BERGERE PAS DE TENTATION
QUE POUSSIN TENIERS GARDENT LA CLEF
PAXDCLXXXI (681)
PAR LA CROIX ET CE CHEVAL DE DIEU
J'ACHEVE CE DAEMON DE GARDIEN
A MIDI POMMES BLEUES
=
+ PS PRAECUM
Message crypté du grand parchemin et l'épitaphe anagrammée
de la marquise dissimulant la clé "Mort-épée"

Une question survient inopinément : à quoi sert la clé de décryptage« MORTEPEE », si le message codé définitif est l'épitaphe anagrammée dissimilant également cette clé ? On a l'impression de défoncer des portes ouvertes ! Encore fallait-il découvrir une anagramme dont la date de naissance remonte à 1905 au plus tard, puisque cette stèle et son épitaphe sont authentiques. Nous y reviendrons.
Les œuvres de 1860 du peintre Eugène Delacroix, dans l’église Saint-Sulpice, étant un thème codé dans le message, l’abbé Bigou ne pouvait en avoir connaissance soixante-dix ou quatre-vingt ans plus tôt. Et peut-on croire qu’un chapelain s’échine à graver l’épitaphe d’une de ses ouailles, fut-elle marquise, seigneuresse du château ? C’était généralement la tâche incombant au fossoyeur.

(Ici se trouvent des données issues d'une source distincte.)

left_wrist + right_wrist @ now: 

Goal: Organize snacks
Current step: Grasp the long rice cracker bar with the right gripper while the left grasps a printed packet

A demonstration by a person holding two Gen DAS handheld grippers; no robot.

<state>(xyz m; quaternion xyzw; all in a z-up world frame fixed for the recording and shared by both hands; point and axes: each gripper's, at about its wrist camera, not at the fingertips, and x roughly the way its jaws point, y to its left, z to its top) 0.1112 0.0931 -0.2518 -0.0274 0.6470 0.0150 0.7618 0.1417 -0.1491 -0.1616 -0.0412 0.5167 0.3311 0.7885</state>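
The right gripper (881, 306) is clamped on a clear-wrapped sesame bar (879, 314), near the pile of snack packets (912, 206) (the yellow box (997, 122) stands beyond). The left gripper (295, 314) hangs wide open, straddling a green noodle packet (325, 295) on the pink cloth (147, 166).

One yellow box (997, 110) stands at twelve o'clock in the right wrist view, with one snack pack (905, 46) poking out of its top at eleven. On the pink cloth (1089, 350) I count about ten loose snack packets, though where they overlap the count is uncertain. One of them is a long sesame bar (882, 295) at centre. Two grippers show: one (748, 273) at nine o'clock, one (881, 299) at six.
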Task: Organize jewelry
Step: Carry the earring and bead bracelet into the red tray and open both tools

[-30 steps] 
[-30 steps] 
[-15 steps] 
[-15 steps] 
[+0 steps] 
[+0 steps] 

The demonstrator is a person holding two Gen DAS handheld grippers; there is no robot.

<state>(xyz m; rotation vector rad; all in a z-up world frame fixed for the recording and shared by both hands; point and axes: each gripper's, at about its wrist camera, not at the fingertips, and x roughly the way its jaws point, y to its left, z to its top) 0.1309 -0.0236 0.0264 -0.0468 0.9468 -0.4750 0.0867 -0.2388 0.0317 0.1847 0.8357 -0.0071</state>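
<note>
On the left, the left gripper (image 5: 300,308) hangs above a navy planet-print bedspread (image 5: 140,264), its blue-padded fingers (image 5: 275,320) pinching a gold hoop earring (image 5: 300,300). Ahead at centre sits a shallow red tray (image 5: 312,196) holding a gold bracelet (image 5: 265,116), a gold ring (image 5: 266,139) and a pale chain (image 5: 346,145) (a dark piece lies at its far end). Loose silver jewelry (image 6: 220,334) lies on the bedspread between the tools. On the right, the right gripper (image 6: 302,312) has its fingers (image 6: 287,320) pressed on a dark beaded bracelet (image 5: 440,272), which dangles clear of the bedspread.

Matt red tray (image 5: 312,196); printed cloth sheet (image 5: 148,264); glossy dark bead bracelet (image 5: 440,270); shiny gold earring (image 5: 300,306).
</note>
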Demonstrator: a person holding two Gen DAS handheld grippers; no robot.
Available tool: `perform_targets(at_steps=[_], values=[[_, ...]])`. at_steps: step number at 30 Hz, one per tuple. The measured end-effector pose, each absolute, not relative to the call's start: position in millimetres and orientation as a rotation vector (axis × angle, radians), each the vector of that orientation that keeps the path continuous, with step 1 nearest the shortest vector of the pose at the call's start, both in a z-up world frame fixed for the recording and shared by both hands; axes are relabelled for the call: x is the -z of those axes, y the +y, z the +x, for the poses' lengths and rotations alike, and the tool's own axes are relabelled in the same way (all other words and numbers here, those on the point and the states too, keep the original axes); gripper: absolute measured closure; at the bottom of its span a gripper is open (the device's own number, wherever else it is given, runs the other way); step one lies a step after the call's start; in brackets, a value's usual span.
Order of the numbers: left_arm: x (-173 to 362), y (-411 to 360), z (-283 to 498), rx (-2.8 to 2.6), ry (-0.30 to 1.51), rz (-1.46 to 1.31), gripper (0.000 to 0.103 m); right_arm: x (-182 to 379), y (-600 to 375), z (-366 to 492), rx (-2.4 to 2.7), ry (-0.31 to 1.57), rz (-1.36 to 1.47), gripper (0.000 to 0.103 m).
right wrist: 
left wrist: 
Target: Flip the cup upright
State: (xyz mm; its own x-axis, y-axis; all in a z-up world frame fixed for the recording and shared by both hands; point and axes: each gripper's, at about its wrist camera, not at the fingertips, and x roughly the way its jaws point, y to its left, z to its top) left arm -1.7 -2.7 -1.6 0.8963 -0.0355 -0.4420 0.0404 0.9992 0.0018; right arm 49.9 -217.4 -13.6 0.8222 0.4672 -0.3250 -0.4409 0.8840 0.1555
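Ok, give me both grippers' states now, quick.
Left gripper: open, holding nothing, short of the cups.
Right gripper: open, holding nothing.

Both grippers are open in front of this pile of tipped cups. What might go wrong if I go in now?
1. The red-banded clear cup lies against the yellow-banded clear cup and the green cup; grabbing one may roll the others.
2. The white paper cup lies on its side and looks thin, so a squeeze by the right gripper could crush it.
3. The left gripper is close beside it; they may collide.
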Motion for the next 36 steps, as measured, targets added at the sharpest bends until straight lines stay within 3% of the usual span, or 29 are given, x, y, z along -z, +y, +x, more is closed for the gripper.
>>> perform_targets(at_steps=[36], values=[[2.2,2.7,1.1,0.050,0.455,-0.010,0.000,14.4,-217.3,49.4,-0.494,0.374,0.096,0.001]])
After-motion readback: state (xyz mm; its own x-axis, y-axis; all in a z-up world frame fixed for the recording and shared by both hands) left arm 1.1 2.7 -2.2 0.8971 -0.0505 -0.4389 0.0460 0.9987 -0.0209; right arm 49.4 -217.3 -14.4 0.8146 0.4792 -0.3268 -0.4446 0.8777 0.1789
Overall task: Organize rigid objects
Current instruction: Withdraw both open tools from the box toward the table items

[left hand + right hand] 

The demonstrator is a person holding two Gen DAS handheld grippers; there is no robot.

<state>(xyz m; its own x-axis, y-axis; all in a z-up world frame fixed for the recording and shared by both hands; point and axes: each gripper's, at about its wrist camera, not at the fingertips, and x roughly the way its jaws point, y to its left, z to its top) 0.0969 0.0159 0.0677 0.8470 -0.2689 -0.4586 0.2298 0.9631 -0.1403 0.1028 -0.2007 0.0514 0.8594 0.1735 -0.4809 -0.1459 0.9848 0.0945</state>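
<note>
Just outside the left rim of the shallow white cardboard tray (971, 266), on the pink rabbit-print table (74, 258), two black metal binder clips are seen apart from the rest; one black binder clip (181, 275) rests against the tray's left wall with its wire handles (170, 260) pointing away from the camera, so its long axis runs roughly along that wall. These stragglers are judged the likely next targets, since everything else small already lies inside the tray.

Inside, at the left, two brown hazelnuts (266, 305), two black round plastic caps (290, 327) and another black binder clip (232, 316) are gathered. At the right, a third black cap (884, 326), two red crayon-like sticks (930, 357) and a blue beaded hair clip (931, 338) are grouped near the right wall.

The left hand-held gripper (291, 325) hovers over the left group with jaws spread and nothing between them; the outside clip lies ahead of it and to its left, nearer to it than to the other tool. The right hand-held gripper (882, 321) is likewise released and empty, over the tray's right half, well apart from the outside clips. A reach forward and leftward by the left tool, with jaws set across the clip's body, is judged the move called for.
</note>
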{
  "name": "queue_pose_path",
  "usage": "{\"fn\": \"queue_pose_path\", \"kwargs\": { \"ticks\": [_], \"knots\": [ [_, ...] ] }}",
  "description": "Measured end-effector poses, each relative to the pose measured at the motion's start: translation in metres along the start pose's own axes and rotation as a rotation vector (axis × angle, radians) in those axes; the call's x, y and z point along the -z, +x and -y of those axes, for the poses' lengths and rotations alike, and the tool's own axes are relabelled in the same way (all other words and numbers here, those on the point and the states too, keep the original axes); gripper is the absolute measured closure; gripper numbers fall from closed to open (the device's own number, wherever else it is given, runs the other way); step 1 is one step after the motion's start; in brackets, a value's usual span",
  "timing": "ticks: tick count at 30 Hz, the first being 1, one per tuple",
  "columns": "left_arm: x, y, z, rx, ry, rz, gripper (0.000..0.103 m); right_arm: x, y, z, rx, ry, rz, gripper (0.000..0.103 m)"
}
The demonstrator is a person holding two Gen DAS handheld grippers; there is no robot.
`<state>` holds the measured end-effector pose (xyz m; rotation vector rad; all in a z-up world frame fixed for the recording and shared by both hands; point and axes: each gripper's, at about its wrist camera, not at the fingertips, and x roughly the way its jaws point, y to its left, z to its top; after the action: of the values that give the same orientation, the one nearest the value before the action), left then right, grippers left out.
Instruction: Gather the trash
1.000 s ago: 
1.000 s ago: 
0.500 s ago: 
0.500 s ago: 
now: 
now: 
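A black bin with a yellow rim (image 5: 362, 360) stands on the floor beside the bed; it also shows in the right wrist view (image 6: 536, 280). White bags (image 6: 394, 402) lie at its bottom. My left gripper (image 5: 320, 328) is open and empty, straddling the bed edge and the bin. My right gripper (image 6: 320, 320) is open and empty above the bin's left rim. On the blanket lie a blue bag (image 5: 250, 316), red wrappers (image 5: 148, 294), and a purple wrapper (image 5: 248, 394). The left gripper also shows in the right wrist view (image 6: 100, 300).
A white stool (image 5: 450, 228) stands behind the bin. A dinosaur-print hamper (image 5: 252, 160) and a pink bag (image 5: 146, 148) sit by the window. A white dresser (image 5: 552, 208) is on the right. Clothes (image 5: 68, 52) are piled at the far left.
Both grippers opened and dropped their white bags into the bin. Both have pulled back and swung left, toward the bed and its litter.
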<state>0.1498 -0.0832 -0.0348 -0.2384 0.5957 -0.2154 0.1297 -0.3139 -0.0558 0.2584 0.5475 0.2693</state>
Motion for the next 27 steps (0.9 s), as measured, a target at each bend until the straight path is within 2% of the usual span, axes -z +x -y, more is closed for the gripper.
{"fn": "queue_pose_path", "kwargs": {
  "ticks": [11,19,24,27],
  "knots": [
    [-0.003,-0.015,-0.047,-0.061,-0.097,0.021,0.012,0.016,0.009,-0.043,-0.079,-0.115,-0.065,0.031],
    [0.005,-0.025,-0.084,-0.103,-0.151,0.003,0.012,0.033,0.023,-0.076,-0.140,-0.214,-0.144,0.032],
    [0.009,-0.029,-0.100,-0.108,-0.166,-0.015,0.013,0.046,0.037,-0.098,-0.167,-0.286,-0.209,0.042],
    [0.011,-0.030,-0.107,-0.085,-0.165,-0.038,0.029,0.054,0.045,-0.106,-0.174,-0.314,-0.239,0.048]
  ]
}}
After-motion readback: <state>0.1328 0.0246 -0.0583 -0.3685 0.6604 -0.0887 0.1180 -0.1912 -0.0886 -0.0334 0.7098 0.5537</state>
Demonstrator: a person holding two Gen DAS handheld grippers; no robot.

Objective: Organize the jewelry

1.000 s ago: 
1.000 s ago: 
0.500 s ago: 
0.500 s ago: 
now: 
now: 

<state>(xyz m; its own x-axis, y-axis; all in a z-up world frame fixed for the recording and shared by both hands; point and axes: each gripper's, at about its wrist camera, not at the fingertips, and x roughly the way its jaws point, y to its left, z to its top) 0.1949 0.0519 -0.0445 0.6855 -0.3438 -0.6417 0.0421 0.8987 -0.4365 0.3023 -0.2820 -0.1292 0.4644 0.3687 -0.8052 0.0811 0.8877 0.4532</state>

Le seul rôle à imputer à l’abbé Bigou serait celui de passeur de documents, en les dissimulant dans le tombeau des seigneurs de Rennes ou celui de la dame de Blanchefort. Des archives, familiales hypothétiques, n’ayant rien de commun avec les deux parchemins cryptés, rappelons-le.

L’information selon laquelle il aurait commandé le transfert de la dalle horizontale à un certain Guillaume Tiffou est à prendre avec la plus grande précaution. Commenté abondamment, il faut quand même garder à l’esprit que le renseignement vient de l’apocryphe bourré d’erreurs, « Le Cercle d’Ulysse », écrit en 1977 par un affidé du Prieuré de Sion de 1956, le pseudo Jean Delaude. Un témoignage oral, suivant la tradition, pourrait accréditer cette thèse, nous le verrons plus loin.

 

2- L’église Saint-Sulpice de Paris, Sainte Roseline et le lien à la Rose Ligne : FAUX.

Ste Roseline, décédée le 17 janvier 1329, n’était pas dans le calendrier dans la première année du XXe siècle. A l’époque de Bérenger Saunière, seuls saint Antoine ermite, saint Genou et sainte Léonie étaient honorés le 17 janvier. Saint Sulpice, lui, était fêté le 19 janvier.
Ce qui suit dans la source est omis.